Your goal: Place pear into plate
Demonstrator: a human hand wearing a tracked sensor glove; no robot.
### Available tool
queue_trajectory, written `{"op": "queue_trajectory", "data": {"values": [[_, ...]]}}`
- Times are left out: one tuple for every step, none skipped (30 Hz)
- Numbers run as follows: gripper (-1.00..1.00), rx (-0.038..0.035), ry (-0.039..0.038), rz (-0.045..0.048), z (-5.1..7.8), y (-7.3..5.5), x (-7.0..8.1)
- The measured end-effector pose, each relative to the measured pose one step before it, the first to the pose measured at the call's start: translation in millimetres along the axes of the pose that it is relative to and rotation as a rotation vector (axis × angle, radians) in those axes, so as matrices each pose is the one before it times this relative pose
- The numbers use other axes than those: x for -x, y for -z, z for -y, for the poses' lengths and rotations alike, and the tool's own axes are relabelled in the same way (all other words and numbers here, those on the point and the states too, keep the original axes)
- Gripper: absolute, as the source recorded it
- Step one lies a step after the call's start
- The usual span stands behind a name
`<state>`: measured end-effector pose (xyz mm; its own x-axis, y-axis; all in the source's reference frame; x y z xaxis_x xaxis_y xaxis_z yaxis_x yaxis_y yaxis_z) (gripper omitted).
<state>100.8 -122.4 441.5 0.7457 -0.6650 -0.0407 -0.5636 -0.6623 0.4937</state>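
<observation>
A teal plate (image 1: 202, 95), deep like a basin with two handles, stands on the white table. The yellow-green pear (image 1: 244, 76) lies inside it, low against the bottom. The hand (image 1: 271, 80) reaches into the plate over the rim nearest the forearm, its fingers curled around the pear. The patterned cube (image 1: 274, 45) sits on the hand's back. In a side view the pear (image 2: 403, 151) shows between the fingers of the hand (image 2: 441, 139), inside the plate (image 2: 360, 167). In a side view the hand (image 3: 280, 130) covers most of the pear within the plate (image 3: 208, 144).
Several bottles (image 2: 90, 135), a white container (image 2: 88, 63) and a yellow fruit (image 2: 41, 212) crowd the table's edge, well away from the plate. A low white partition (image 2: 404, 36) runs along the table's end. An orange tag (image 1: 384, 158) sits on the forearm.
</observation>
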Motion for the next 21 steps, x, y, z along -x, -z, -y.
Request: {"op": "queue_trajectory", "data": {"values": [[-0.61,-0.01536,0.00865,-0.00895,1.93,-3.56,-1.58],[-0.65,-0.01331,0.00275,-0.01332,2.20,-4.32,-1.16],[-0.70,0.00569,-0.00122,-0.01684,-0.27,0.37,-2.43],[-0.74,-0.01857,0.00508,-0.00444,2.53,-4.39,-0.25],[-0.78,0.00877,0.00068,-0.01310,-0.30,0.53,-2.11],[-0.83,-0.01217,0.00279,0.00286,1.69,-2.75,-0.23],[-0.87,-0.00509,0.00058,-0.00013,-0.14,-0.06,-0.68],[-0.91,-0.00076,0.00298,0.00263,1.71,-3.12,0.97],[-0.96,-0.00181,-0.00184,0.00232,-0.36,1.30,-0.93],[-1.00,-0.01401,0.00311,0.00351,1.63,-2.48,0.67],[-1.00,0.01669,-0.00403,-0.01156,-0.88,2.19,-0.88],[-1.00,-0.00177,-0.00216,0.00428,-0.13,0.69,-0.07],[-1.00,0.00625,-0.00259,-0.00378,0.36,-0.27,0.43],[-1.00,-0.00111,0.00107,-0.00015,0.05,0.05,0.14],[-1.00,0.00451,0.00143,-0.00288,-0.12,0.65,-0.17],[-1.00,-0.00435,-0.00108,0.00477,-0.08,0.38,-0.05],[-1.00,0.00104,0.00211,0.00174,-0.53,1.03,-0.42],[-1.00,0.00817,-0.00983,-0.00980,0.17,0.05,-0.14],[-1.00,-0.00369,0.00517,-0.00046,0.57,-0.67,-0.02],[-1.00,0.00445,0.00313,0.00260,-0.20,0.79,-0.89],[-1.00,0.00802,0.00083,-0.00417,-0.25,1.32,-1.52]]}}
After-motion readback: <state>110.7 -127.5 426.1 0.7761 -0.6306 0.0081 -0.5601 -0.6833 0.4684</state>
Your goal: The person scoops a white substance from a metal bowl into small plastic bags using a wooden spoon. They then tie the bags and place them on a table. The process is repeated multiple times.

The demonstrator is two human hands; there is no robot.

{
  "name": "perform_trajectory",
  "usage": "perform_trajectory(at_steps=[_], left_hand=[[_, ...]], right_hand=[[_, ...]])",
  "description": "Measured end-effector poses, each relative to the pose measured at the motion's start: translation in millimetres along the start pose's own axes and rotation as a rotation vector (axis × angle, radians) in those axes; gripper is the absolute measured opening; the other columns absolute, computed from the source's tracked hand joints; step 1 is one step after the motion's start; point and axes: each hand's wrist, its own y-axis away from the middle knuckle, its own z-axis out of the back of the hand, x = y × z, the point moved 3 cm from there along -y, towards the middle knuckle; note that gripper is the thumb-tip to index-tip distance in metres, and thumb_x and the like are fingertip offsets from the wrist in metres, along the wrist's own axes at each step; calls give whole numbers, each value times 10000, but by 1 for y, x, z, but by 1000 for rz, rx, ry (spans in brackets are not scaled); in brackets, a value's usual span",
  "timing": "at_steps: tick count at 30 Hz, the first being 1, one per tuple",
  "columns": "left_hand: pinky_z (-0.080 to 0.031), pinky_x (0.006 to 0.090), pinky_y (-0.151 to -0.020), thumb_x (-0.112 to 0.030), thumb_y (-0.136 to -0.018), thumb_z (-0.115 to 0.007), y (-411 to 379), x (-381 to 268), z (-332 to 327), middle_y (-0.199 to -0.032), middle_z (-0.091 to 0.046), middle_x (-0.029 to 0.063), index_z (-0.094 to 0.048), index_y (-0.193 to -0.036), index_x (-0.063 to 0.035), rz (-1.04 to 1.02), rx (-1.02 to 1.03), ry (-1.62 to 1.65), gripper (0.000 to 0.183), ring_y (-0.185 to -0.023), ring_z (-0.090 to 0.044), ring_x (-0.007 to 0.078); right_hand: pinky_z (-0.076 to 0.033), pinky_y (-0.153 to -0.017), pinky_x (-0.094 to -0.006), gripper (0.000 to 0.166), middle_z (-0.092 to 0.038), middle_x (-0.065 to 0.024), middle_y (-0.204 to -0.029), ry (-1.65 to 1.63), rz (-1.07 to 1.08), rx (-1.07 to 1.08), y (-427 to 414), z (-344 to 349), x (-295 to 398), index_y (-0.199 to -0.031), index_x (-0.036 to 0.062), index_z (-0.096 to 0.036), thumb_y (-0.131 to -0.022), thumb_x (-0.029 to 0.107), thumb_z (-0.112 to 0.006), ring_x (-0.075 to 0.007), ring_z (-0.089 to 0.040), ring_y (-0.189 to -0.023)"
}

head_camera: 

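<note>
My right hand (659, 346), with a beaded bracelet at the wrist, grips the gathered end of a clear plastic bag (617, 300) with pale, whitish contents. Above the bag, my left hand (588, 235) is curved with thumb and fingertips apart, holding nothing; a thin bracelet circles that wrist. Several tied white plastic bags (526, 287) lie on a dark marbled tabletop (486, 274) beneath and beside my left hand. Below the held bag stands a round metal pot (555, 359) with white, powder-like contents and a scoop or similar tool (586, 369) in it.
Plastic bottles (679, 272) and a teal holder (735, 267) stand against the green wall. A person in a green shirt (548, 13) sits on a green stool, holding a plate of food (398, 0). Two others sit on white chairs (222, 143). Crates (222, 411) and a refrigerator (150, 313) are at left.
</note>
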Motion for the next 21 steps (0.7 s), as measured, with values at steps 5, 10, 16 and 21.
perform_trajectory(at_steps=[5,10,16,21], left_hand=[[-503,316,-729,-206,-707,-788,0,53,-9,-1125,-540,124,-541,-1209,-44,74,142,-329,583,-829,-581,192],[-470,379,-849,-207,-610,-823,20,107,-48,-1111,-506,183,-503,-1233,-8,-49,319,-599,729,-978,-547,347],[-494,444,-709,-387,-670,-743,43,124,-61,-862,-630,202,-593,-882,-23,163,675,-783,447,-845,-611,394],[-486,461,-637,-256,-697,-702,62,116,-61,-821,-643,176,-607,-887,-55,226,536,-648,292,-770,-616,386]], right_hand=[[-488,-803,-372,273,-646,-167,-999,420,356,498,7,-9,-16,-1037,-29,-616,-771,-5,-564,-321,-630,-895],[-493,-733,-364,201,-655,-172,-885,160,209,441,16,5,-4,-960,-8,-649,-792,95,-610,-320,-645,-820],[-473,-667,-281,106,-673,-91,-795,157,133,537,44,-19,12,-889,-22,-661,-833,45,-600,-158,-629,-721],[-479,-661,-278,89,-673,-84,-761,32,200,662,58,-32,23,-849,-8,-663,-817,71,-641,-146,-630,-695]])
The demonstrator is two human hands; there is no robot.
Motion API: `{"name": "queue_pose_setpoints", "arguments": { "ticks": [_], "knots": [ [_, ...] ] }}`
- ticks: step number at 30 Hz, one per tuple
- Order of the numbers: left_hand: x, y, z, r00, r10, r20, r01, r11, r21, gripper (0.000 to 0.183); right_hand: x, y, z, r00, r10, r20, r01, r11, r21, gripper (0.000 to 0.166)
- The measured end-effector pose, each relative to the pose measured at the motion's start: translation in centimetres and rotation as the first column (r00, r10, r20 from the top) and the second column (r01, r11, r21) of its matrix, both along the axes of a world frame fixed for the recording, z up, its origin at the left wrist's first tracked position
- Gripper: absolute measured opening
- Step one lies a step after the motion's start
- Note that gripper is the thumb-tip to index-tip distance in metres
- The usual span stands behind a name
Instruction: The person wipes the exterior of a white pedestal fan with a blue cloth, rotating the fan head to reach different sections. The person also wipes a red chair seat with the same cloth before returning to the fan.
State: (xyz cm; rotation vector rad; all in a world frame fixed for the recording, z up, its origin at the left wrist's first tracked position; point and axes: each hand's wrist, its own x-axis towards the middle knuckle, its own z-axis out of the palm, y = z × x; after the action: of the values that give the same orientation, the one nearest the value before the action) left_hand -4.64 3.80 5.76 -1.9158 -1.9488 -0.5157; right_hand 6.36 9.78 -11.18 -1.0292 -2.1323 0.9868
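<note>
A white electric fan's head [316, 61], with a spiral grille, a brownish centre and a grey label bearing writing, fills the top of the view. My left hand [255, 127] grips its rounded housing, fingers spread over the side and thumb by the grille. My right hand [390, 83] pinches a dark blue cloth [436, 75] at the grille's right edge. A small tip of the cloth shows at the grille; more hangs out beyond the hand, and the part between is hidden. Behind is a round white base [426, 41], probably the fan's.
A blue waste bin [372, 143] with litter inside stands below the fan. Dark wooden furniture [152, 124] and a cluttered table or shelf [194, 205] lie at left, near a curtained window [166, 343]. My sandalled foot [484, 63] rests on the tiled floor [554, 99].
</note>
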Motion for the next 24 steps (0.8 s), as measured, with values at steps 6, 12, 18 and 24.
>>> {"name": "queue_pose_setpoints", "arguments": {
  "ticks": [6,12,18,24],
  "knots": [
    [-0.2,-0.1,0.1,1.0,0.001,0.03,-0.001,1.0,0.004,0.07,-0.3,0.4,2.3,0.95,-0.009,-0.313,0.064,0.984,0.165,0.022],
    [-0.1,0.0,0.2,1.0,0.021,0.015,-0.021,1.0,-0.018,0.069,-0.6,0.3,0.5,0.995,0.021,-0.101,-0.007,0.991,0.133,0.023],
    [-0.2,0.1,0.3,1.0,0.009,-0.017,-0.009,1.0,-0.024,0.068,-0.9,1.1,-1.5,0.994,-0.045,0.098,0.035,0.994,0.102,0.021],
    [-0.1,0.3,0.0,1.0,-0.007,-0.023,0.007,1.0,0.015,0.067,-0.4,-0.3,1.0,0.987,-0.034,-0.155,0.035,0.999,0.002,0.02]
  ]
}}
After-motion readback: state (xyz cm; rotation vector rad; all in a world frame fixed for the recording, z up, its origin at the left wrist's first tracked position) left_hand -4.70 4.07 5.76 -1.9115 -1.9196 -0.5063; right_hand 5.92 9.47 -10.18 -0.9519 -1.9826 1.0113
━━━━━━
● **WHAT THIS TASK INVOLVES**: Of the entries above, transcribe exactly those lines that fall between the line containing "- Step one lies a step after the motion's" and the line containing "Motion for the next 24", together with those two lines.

● **EXERCISE SOLUTION**:
- Step one lies a step after the motion's start
- Note that gripper is the thumb-tip to index-tip distance in metres
- The usual span stands behind a name
Instruction: The person wipes the exterior of a white pedestal fan with a blue cloth, rotating the fan head to reach different sections. The person also wipes a red chair seat with the same cloth before returning to the fan.
State: (xyz cm; rotation vector rad; all in a world frame fixed for the recording, z up, its origin at the left wrist's first tracked position; point and axes: each hand's wrist, its own x-axis towards the middle knuckle, its own z-axis out of the palm, y = z × x; after the action: of the values that give the same orientation, the one nearest the value before the action) left_hand -4.64 3.80 5.76 -1.9158 -1.9488 -0.5157; right_hand 6.36 9.78 -11.18 -1.0292 -2.1323 0.9868
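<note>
A white electric fan's head [316, 61], with a spiral grille, a brownish centre and a grey label bearing writing, fills the top of the view. My left hand [255, 127] grips its rounded housing, fingers spread over the side and thumb by the grille. My right hand [390, 83] pinches a dark blue cloth [436, 75] at the grille's right edge. A small tip of the cloth shows at the grille; more hangs out beyond the hand, and the part between is hidden. Behind is a round white base [426, 41], probably the fan's.
A blue waste bin [372, 143] with litter inside stands below the fan. Dark wooden furniture [152, 124] and a cluttered table or shelf [194, 205] lie at left, near a curtained window [166, 343]. My sandalled foot [484, 63] rests on the tiled floor [554, 99].
</note>
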Motion for the next 24 steps (0.8 s), as measured, with values at steps 6, 12, 18 and 24.

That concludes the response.